--- WORK INSTRUCTIONS ---
Once you have read the data below, please repeat all of it exactly.

--- DATA PROVIDED ---
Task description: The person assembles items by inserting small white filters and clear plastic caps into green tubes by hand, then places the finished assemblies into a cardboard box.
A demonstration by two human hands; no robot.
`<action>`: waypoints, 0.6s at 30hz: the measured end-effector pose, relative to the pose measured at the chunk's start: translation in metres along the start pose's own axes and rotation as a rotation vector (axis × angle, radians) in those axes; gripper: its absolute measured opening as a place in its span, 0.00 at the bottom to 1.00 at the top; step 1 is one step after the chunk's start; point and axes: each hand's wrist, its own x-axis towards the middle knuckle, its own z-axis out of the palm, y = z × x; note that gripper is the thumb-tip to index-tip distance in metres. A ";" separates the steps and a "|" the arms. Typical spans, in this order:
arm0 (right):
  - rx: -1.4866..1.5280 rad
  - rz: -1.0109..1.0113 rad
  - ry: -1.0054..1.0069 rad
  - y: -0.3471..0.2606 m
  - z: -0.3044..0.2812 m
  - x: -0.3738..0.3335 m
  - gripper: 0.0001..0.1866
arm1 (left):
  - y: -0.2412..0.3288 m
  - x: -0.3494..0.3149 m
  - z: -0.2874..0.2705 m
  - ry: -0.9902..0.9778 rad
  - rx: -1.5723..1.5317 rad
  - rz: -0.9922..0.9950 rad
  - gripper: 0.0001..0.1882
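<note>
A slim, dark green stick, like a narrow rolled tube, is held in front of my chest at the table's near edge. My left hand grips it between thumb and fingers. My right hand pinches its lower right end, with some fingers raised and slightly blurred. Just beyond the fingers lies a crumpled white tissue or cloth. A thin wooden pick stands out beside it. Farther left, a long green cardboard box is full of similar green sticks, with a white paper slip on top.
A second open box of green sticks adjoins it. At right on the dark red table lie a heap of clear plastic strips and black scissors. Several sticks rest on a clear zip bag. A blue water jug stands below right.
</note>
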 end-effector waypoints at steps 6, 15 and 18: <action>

--- RESULT OF THE EXERCISE ---
Task description: The person assembles items by inserting small white filters and clear plastic caps into green tubes by hand, then places the finished assemblies into a cardboard box.
A demonstration by two human hands; no robot.
`<action>`: waypoints, 0.6s at 30hz: the measured end-effector pose, relative to the pose measured at the chunk's start: translation in metres along the start pose's own axes and rotation as a rotation vector (axis × angle, radians) in those axes; gripper: its absolute measured opening as a place in its span, 0.00 at the bottom to 1.00 at the top; step 1 is one step after the chunk's start; point and axes: each hand's wrist, its own x-axis towards the middle knuckle, its own z-axis out of the palm, y = z × x; note that gripper is the thumb-tip to index-tip distance in metres. A ";" separates the steps and a "|" the arms. Typical spans, in this order:
arm0 (right):
  - rx: -1.4866..1.5280 rad
  - rz: -1.0109..1.0113 rad
  - ry: -1.0054..1.0069 rad
  - y: -0.3471..0.2606 m
  - z: -0.3044..0.2812 m
  - x: -0.3738..0.3335 m
  - gripper: 0.0001..0.1866
arm1 (left):
  - y: -0.2412..0.3288 m
  - x: -0.3494..0.3149 m
  - z: -0.2874..0.2705 m
  - ry: -0.9902..0.9778 rad
  - rx: -1.5723..1.5317 rad
  - rz: -0.9922..0.9950 rad
  - gripper: 0.0001..0.1882
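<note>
A slim, dark green stick, like a narrow rolled tube, is held in front of my chest at the table's near edge. My left hand grips it between thumb and fingers. My right hand pinches its lower right end, with some fingers raised and slightly blurred. Just beyond the fingers lies a crumpled white tissue or cloth. A thin wooden pick stands out beside it. Farther left, a long green cardboard box is full of similar green sticks, with a white paper slip on top.
A second open box of green sticks adjoins it. At right on the dark red table lie a heap of clear plastic strips and black scissors. Several sticks rest on a clear zip bag. A blue water jug stands below right.
</note>
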 end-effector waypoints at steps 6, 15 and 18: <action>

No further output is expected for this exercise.